■ **WHAT THE EXERCISE ASKS**
An exact reproduction of the data below is expected, free of images.

═════ PROVIDED DATA ═════

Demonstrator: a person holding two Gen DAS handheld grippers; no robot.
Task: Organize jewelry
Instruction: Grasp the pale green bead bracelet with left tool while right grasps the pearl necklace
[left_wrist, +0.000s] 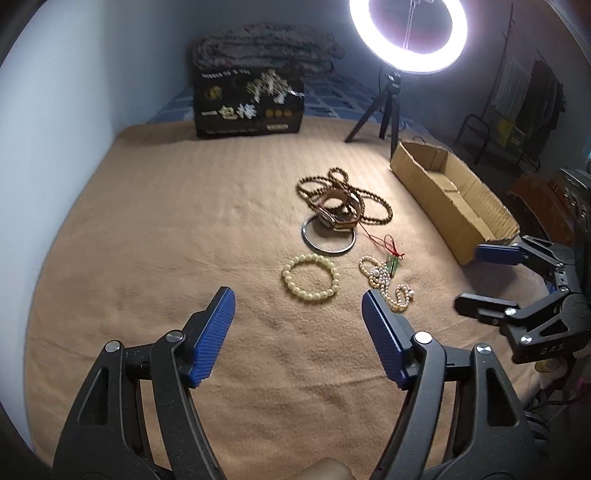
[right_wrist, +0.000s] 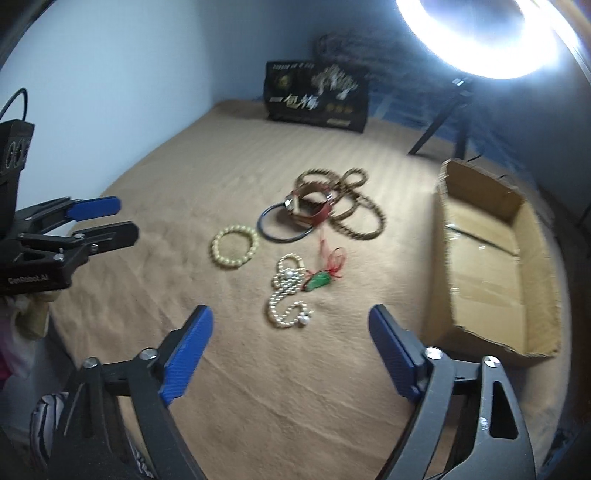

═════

■ **FINAL ANSWER**
Demonstrator: a person holding two Gen DAS handheld grippers; no robot.
Task: Organize jewelry
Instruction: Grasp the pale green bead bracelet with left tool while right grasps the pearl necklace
[left_wrist, +0.000s] 
[right_wrist, +0.000s] 

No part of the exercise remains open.